In the records below, find each line containing the word "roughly" and copy it.

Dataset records
*** Block opens ***

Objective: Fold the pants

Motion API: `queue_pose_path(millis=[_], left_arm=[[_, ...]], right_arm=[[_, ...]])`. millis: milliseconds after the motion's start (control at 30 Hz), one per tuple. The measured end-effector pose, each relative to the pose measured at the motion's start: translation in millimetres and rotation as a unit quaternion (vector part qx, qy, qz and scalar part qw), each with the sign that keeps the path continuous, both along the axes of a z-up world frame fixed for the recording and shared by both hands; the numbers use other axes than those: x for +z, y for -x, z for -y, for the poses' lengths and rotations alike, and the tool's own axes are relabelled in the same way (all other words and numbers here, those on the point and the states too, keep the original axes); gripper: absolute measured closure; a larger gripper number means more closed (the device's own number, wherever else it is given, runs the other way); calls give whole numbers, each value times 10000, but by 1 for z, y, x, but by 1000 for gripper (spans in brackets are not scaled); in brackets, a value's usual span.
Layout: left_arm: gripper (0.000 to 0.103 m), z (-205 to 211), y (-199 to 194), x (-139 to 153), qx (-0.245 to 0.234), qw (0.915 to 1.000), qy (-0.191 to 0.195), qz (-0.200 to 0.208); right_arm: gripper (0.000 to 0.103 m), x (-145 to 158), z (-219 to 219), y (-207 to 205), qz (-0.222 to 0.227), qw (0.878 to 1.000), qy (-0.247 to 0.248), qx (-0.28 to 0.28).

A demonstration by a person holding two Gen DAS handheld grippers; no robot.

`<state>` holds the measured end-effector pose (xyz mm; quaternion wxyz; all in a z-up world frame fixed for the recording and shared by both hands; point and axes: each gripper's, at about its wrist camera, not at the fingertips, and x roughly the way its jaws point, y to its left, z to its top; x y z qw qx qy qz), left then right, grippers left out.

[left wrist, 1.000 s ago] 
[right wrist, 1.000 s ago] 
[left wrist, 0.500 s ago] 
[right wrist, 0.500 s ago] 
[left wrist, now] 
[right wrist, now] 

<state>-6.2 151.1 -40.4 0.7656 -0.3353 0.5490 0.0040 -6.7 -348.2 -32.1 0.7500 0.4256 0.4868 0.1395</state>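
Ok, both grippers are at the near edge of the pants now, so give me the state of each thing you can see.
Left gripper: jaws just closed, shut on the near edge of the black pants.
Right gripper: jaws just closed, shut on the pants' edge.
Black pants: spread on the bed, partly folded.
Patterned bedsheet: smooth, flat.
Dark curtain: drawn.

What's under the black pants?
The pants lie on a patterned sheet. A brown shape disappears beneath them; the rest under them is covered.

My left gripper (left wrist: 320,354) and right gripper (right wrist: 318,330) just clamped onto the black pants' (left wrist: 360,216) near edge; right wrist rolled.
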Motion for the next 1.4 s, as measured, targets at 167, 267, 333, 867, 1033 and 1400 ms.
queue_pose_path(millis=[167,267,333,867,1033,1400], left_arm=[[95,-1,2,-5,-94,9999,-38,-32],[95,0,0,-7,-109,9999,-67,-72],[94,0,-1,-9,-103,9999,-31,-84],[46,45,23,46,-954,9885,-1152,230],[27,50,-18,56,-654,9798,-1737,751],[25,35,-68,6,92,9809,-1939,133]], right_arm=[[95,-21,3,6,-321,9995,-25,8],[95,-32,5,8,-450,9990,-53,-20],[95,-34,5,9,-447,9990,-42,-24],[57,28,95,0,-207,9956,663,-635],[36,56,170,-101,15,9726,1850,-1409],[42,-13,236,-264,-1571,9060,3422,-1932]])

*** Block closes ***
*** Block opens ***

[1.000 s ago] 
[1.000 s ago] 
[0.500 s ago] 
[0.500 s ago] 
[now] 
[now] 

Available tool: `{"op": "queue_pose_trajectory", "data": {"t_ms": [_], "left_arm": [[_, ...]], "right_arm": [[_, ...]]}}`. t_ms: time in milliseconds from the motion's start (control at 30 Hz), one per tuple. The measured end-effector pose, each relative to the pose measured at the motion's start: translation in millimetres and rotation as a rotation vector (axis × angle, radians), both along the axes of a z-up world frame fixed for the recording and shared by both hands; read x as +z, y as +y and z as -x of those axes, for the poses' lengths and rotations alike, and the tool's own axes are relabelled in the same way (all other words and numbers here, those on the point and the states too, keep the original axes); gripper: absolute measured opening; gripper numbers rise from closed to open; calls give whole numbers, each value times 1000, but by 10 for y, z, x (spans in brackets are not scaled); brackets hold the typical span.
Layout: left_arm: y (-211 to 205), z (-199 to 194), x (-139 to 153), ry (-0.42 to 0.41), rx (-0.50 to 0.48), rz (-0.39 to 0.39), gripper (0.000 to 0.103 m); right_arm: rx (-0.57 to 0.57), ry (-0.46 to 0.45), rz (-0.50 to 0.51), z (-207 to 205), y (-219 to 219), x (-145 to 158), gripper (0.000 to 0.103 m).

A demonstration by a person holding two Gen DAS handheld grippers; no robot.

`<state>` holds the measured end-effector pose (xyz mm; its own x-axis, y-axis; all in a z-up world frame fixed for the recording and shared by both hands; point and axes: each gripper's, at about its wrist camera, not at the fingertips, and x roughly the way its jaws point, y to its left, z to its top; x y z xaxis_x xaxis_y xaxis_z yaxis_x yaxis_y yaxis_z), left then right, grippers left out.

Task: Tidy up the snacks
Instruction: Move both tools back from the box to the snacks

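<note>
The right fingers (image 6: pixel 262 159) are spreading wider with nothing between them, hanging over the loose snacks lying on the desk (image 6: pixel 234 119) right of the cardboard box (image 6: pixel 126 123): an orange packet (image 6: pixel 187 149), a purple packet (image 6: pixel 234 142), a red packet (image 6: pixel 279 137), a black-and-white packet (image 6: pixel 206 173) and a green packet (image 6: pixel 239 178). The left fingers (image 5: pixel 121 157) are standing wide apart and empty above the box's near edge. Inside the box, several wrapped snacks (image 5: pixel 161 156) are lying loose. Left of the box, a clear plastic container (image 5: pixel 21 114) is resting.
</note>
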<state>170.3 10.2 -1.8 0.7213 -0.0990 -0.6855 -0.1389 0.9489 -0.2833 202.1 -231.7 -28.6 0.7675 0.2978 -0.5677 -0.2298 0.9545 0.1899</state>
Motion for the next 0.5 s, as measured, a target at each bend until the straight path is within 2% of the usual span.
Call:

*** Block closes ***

■ Completed exercise
`<state>` holds the measured end-effector pose (xyz mm; quaternion wxyz; all in a z-up world frame fixed for the recording and shared by both hands; point and axes: each gripper's, at about its wrist camera, not at the fingertips, and x roughly the way its jaws point, y to its left, z to its top; x y z qw qx qy qz), left then right, grippers left out.
`<state>` holds the measured end-effector pose (xyz mm; its own x-axis, y-axis; all in a z-up world frame fixed for the recording and shared by both hands; point and axes: each gripper's, at about its wrist camera, not at the fingertips, and x roughly the way its jaws point, y to its left, z to its top; x y z xaxis_x xaxis_y xaxis_z yaxis_x yaxis_y yaxis_z), left then right, grippers left out.

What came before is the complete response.